Du traitement de l’information par temps de crise…

 Ce n’est pas la première fois que je m’interroge sur la manière dont l’information est traitée, non pas dans le discours, intellectuellement comme c’est souvent le cas (pour moi aussi….), sur la base de généralités partagées entre personnes de bonne compagnie, mais à partir de ce que je vois très concrètement au quotidien, dans mon activité de bloguage, qui suppose une investigation intensive des différentes sources d’information sur un sujet donné, que l’on aimerait traiter.

 Ainsi, cette fois, à partir d’une même dépêche d’agence (France Presse en l’occurrence), qui elle-même découle d’un sondage IPSOS¹ commandé par France-soir, on peut voir se dérouler un film bien différent selon le support médiatique utilisé…

 

  Il n’est pas inutile de savoir au préalable que France-soir appartient au milliardaire russe Sergueï Pougatchev, dont vous pouvez si le cœur vous en dit examiner le pedigree ici. Il a dernièrement défrayé la chronique en dépensant plus de 20 millions d’euros pour redonner une santé à ce titre.  Celui que l’on nomme le « banquier de Poutine » n’a bien entendu aucun lien avec les élites dominantes en place… et encore moins avec notre gouvernement. Ce serait médire.

 Pourtant, on peut s’interroger sur l’intérêt qu’il y a (et il y en a toujours un pour un journal, ne serait-ce que de faire vendre… et l’on sait que le thème est porteur, surtout depuis l’émergence… du FN !), le jour même de la tenue d’une réunion sur le sujet tant décrié du comportement de certains    à lancer une telle boulette dans la marre, sans aucune précaution. Ni arrière pensée ?

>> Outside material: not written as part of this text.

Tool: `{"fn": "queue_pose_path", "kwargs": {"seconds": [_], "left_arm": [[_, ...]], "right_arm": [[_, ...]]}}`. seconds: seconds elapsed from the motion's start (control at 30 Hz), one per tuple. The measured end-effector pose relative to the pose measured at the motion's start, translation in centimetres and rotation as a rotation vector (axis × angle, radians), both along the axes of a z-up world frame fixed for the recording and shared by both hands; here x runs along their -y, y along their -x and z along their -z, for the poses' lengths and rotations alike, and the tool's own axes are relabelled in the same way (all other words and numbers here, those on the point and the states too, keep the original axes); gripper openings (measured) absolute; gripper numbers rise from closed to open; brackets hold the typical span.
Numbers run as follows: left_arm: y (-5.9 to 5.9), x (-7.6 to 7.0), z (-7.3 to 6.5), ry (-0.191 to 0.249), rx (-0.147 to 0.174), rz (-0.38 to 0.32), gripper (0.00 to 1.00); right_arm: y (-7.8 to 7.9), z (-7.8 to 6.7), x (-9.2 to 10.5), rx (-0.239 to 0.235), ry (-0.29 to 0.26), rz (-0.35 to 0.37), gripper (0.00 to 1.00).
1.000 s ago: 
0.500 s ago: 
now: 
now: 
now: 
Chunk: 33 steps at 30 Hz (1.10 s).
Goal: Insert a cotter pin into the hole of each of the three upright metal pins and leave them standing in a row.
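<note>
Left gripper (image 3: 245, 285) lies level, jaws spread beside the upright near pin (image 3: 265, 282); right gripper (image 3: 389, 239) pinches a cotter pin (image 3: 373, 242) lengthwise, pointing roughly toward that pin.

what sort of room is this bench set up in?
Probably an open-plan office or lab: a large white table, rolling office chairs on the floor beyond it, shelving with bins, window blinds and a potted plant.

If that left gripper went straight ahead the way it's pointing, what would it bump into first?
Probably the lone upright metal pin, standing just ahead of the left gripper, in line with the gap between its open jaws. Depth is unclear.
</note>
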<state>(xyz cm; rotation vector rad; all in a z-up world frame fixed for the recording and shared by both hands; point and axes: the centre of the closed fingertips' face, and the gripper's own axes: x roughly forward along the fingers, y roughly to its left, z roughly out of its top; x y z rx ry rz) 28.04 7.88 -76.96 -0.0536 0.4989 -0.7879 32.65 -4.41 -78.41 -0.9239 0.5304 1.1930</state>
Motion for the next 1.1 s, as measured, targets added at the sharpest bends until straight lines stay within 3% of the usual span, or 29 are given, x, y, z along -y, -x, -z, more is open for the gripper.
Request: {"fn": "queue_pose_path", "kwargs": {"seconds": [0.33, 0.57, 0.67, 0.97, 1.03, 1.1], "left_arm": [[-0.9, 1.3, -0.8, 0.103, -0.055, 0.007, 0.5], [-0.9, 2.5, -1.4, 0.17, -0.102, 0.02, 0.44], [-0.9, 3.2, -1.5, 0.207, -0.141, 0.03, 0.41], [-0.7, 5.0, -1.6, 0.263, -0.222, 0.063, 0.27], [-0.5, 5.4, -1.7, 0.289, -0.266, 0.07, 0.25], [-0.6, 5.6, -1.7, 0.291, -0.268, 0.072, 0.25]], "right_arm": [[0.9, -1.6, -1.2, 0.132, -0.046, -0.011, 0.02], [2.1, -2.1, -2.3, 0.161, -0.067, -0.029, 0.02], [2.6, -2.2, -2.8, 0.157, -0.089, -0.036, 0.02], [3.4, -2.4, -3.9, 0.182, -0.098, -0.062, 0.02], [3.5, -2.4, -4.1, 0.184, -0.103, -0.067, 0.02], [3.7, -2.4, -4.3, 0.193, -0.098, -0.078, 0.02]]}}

 Plus effarant, se voir laisser à croire, si l’on est un citoyen lambda (c’est-à-dire quelqu’un qui a autre chose à fiche dans la vie que de se livrer à notre monomanie obsessionnelle de la traque d’informations), qu’il y aurait à la fois dans le même temps 59% de français qui ont peur et une majorité (84 %) qui se sent en sécurité, voila qui a de quoi laisser perplexe. Mais depuis un certain jour de mai 2002, les sondages, hein, on sait ce que ça vaut…

 En attendant, la propagande gouvernementale bat son plein et la guerre de la com est à l’œuvre dans les unes de nos journaux, reprise à mon avis sans grand discernement par des chefs de file politique qui ne font hélas que se laisser dicter le débat du jour par le chef d’orchestre, qui lui, applaudit des deux mains…

 Mais le débat n’est-il pas ailleurs  ?

 ¹ (Étude réalisée auprès d’un échantillon de 957 personnes, représentatif de la population française âgée de 18 ans et plus. La représentativité de l’échantillon a été assurée par la méthode des quotas (sexe, âge, profession du chef de famille) après stratification par région et catégorie d’agglomération. Les interviews ont eu lieu par téléphone au domicile des personnes interrogées du 22 au 23 juillet 2010).